# Material provided:
%%
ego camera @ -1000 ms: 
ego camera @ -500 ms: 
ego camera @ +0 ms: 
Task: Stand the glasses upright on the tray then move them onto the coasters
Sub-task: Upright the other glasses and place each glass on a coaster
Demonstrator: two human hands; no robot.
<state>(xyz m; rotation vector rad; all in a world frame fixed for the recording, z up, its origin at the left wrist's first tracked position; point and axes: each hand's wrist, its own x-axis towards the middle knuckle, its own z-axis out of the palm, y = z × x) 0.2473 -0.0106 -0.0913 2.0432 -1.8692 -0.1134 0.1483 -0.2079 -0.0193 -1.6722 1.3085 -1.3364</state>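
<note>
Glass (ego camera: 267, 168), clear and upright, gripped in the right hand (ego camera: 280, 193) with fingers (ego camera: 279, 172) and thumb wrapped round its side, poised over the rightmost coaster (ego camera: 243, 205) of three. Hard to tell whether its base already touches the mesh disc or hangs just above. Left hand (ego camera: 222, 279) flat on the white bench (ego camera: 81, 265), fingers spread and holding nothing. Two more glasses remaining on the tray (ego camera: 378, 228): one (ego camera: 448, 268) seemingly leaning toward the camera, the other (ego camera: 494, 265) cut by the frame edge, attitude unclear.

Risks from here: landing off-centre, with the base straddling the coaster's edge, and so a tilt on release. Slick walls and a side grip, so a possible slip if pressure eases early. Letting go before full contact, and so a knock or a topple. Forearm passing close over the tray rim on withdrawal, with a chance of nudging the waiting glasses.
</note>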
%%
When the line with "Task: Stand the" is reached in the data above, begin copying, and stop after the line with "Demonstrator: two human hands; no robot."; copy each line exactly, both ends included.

# Answer to this problem:
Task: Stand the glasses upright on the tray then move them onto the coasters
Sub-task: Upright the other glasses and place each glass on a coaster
Demonstrator: two human hands; no robot.

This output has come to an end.